### Problem:
In the answer, each line from the top of the material through the line that contains "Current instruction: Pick" is restated exactly. No picture is given again.
= Beginning of Section =
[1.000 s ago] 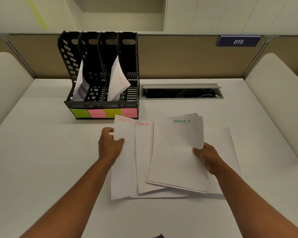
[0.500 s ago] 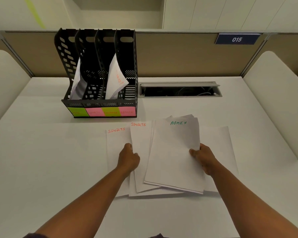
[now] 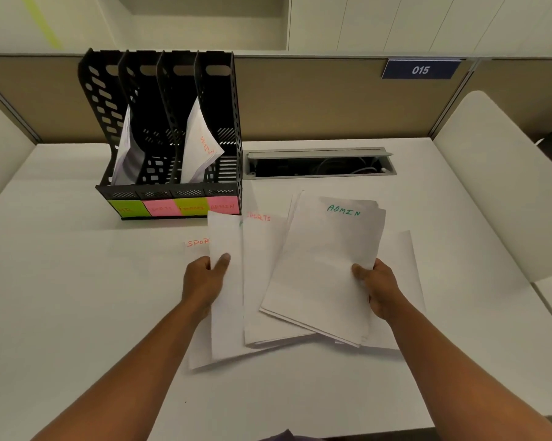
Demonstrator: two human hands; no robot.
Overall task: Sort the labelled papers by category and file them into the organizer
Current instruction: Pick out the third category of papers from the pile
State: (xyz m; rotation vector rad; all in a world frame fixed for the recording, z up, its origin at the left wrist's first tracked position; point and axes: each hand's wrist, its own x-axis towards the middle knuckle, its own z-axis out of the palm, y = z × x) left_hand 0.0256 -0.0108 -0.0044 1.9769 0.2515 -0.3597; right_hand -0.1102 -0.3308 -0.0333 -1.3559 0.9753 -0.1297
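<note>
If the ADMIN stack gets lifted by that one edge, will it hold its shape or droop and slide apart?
Likely droop: the ADMIN stack is thin loose sheets, pinched only at its right edge by the right hand. It may fan further, since its top corners already sit uneven. Probably light.

A: What colour was the slotted plastic file organizer [image 3: 169,122] at upper left of the frame?

B: Black, with a pattern of oval cut-outs on its side wall. Along its base ran four sticky labels [image 3: 176,207]: lime green, pink, lime green, pink, lettered in orange.

A: And the loose paper sheets [image 3: 325,268] at centre?

B: White. The top sheet read ADMIN in green; two sheets further left read SPORTS in orange-red.

A: The rest?

B: The flat desk surface [image 3: 77,297] was white, the partition panel [image 3: 316,100] tan, and the small number plate [image 3: 421,70] at upper right navy blue with white digits.
</note>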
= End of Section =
### Solution for this exercise:
[1.000 s ago] 
[0.500 s ago] 
[now] 
Demonstrator: two human hands; no robot.
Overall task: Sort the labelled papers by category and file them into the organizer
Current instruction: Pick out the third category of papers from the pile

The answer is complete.